Manon grew up in the Netherlands near Rotterdam in a loving family, with parents and sister Sandra all keen golfers. She studied hard and was successful in school and college, and later put in many hours and long shifts in her growing career with a bank.
In 2012, her doctor told the then 40-year-old Manon to be prepared that she might not live past the age of 60. It was certainly a shock, but Manon had other ideas.
“From the first moment, I thought, ‘Okay, you can say it’s going to be 60, but I will show you: 70 will be a good age – for me, at least [Manon laughs here]. And I never looked back, I just thought of the opportunities. We were just so into life.”
The shining brightness at that time: she was pregnant with her soon-to-be-born son Sébastien, and thus the doctor’s warning focused her mind. Supported by husband Frederic, she stopped taking medication, changed her diet, and sought to have fun and more of an outdoor life.

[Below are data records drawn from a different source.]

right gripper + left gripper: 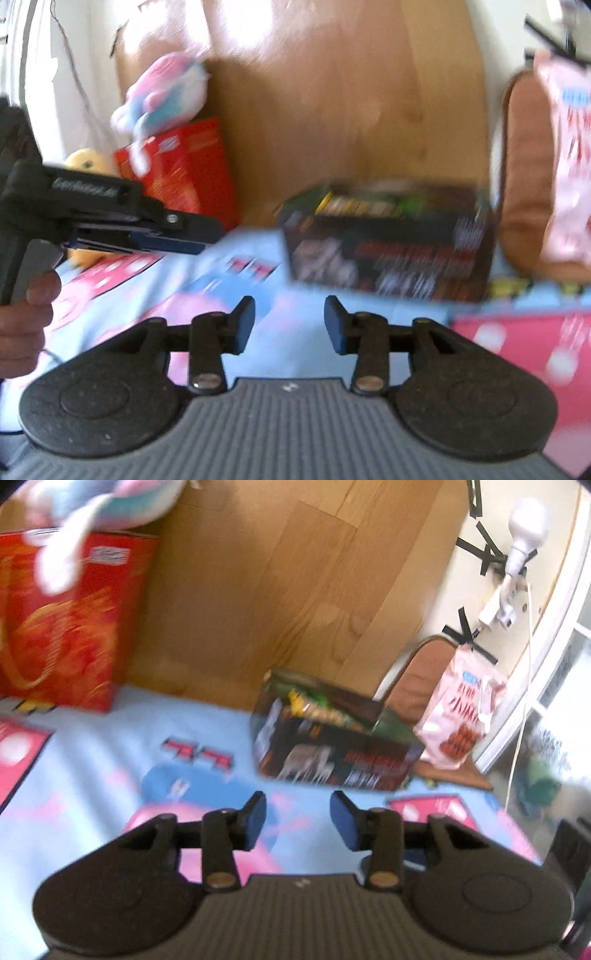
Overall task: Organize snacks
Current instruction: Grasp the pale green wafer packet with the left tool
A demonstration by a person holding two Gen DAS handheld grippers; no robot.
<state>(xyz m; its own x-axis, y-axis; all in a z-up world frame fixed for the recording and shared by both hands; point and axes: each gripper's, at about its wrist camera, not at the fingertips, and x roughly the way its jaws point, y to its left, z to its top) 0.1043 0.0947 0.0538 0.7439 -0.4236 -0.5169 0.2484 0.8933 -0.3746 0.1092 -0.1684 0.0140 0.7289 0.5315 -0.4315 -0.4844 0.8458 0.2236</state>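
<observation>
Both the left gripper (pixel 298 819) and right gripper (pixel 290 321) stand spread, empty; only the right wrist view shows a yellow plush (pixel 86 160) at left, behind the dark snack box (pixel 391 243).

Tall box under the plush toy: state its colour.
Red with orange-gold swirls; the tall box shows best in the left wrist view.

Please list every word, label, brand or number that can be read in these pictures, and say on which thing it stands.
No text reads with certainty.
Dark box: large print, blurred.
Pink bag: red characters, blurred.
Red box: white label, unreadable.
Left gripper: raised lettering on its body, blurred.
Mat: red marks, perhaps "TT".
</observation>
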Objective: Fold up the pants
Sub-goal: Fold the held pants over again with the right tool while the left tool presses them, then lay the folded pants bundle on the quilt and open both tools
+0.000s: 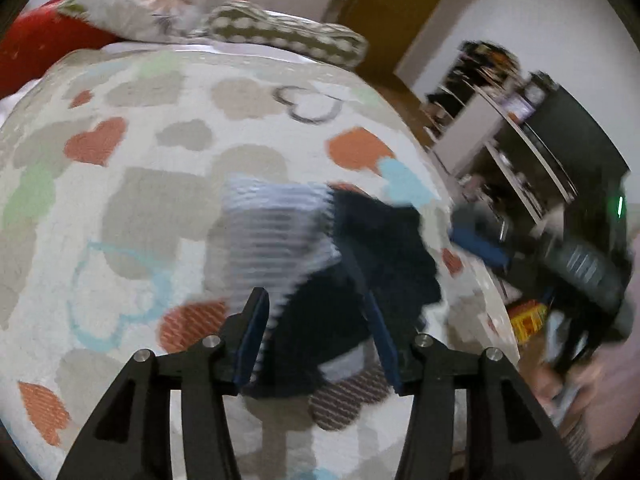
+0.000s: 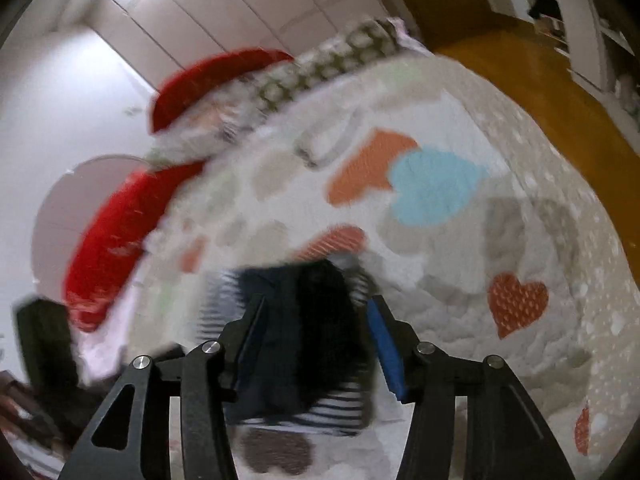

It took a while to work well, but this new philosophy, fused with the joy of bringing up now two boys (when second son Maxime came along), are all part of a recipe that has transformed Manon’s life, making her feel better, fitter and stronger. Her recipe is complete with what she describes as “the best job ever”; her work for EDGA.
She says: “In EDGA, we are always really seeing ‘Golfers First’. That’s what we always say to everybody new: ‘First see the people, and then see the disability’.”
Manon has been a volunteer for EDGA for more than a decade and now sits on EDGA’s Board of Directors in her tournament role, which began in 2018.
Around this time, Manon was accepted on The R&A Women in Golf Leadership Programme. Here, she was part of a group of dynamic women in a great learning experience, and today she is registered as an R&A Women in Golf Leadership Coach.
Manon says her story perhaps reflects how positive thinking can help you succeed throughout your life.
Her biggest joy today is supporting Sébastien and Maxime as they play tennis and football. She adds: “I am enjoying life so much, I am such a proud mother and the combination with EDGA makes my life absolutely perfect.”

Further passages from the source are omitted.